Yesterday Portsmouth coroner's court was told that the group's leader, a 64-year-old science teacher, overruled concerns about sailing conditions that day.

Paul Dove insisted on taking out the group, from The Boundary Oak School in Fareham, Hampshire, on their first sailing trip in September 1999 on a smaller vessel because a rigid inflatable boat at the Royal Navy's Sailing Centre on Whale Island failed to start.

Mr Dove did not want the group to be restricted to rigging exercises on land so insisted they used a 14ft dory, a flat-bottomed motor-boat, in high winds, despite warnings from a colleague, Hanna Burman.

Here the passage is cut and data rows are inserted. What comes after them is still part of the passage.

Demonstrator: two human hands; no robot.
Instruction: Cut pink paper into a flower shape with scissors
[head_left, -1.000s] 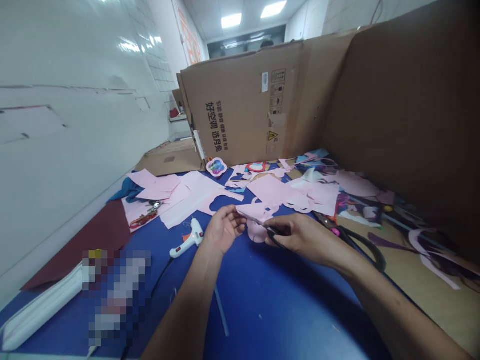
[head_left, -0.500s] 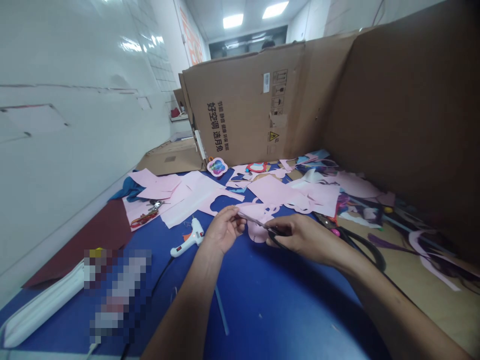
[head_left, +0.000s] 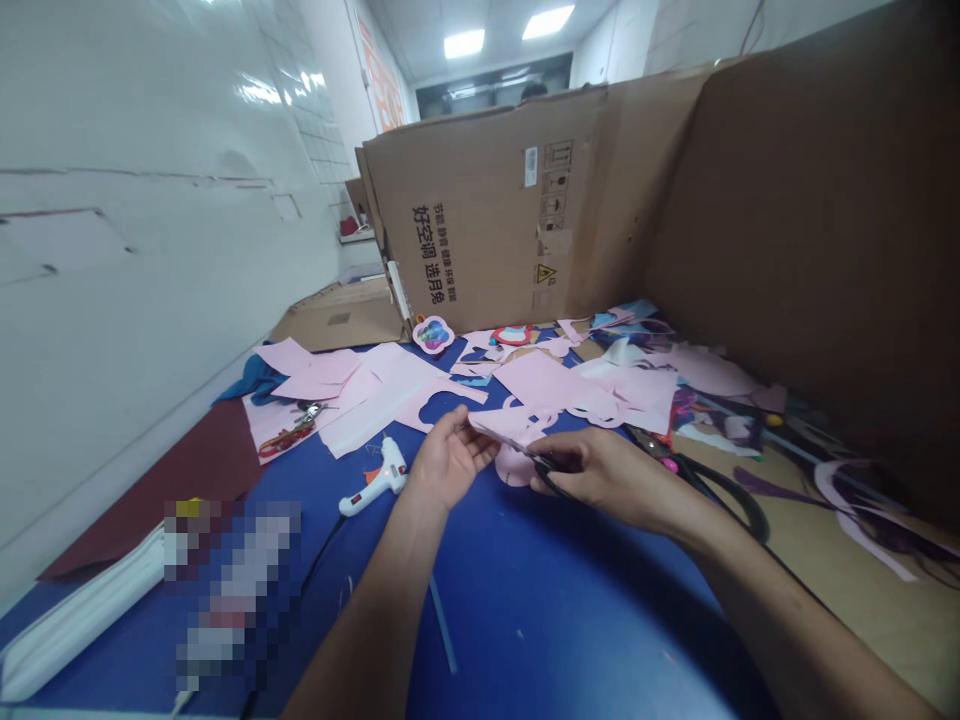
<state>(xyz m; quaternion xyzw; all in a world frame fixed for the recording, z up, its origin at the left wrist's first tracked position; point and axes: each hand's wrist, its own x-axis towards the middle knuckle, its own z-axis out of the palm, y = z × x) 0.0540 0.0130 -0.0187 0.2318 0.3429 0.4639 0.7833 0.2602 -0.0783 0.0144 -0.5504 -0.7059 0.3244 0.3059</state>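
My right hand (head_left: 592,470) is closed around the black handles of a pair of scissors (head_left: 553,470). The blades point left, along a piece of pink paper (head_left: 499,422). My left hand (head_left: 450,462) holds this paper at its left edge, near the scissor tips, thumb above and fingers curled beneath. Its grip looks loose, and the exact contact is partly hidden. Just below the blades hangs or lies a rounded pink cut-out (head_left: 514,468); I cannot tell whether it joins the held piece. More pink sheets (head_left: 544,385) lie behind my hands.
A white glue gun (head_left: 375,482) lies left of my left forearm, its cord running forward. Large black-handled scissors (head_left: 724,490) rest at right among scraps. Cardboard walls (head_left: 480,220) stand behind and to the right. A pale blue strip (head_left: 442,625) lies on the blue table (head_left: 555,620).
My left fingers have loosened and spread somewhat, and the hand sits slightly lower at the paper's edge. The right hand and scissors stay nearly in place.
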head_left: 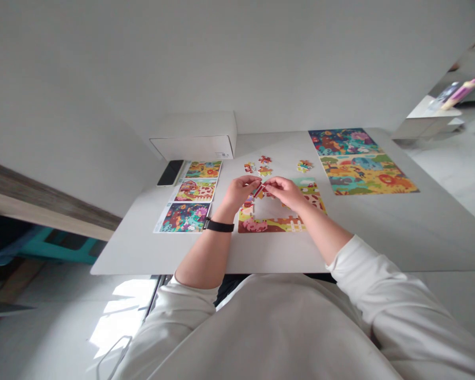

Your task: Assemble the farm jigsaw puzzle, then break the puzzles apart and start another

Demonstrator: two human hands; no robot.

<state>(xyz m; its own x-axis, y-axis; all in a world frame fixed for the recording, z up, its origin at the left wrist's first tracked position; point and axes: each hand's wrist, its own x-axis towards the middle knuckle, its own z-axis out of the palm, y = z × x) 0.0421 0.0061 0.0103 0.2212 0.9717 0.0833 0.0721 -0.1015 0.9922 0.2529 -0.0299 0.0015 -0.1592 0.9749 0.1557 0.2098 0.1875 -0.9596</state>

Detective Inspector Derek Stone of Hampshire police said Miss Burman "did not want the children to go sailing that afternoon" and she was "personally unhappy" with the adult supervision after two parent helpers failed to turn up.

All the pupils had lifejackets and had been given a safety briefing, but four boys leant over the bow of the 14-year-old boat, allowing water in over the sides, one boy fell overboard and another was stung by a jellyfish caught by Mr Dove.

The boat, which was not fitted with an emergency radio, stalled twice and in the second attempt to restart the motor it capsized, throwing the passengers into sheltered waters next to HMS Bristol.

Then, Mr Dove, who "was not a strong swimmer and could just hold his own treading water", failed to take a head count. He learnt of Elizabeth's disappearance only when her sister, Victoria, shouted her name and heard no reply. The missing girl was found under the capsized hull and given first aid but died in hospital.

Investigators from the Marine Accident Investigation Branch said the hull was not watertight and water had seeped in, weighing it down and making it unstable.

The inquest was also told Mr Dove was an experienced sailor with a yacht master's ocean certificate. But he was not trained to the standard expected by the Adventure Activities Licensing Authority and the school was not bound by Hampshire County Council's guidance on hazardous pursuits.

As an independent school, Boundary Oak is regulated only by a common-law duty of care and health and safety requirements.

The inquest is expected to last four days.